▸ Work instruction
Write down exactly the lines of the records below, beginning with the first and ending with the line that includes "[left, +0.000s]".
##### Provided records #####
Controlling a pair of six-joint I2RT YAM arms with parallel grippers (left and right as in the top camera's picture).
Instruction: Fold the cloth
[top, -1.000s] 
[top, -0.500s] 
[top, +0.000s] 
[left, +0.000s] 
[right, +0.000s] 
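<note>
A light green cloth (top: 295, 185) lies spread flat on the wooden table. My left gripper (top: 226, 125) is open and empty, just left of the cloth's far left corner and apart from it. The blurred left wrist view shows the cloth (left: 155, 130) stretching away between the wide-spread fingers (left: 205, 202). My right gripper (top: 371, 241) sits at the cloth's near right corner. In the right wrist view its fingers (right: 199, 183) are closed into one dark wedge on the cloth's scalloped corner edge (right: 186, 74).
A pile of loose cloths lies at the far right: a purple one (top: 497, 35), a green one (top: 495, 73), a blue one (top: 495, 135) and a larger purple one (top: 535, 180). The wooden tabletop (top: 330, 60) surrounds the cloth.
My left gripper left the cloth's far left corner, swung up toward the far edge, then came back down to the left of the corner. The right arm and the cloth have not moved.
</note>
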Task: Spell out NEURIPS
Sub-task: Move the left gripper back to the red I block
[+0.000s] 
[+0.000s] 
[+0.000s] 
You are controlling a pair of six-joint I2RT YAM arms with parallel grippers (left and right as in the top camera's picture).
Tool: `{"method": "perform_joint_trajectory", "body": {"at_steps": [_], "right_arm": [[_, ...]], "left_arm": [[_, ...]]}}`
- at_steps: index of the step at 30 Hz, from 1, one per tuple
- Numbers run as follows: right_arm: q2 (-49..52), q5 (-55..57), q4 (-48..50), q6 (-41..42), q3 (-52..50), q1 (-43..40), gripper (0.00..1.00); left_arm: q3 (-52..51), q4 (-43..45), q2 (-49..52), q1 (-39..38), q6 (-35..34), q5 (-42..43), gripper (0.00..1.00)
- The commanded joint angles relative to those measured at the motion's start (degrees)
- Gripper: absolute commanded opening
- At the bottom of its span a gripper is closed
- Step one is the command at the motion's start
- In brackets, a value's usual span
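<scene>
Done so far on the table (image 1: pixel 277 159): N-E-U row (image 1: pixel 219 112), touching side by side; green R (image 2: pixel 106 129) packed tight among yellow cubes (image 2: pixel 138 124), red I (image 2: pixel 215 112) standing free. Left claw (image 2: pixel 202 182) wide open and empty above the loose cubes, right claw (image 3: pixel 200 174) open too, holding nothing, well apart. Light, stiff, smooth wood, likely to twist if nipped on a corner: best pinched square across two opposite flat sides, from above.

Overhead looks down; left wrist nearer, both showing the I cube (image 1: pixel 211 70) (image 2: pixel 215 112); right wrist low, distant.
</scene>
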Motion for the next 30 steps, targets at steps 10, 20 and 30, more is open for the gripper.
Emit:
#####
▸ Response below
Controlling a pair of six-joint I2RT YAM arms with parallel grippers (left and right as in the top camera's picture).
Instruction: Fold the cloth
[top, -1.000s] 
[top, -0.500s] 
[top, +0.000s] 
[left, +0.000s] 

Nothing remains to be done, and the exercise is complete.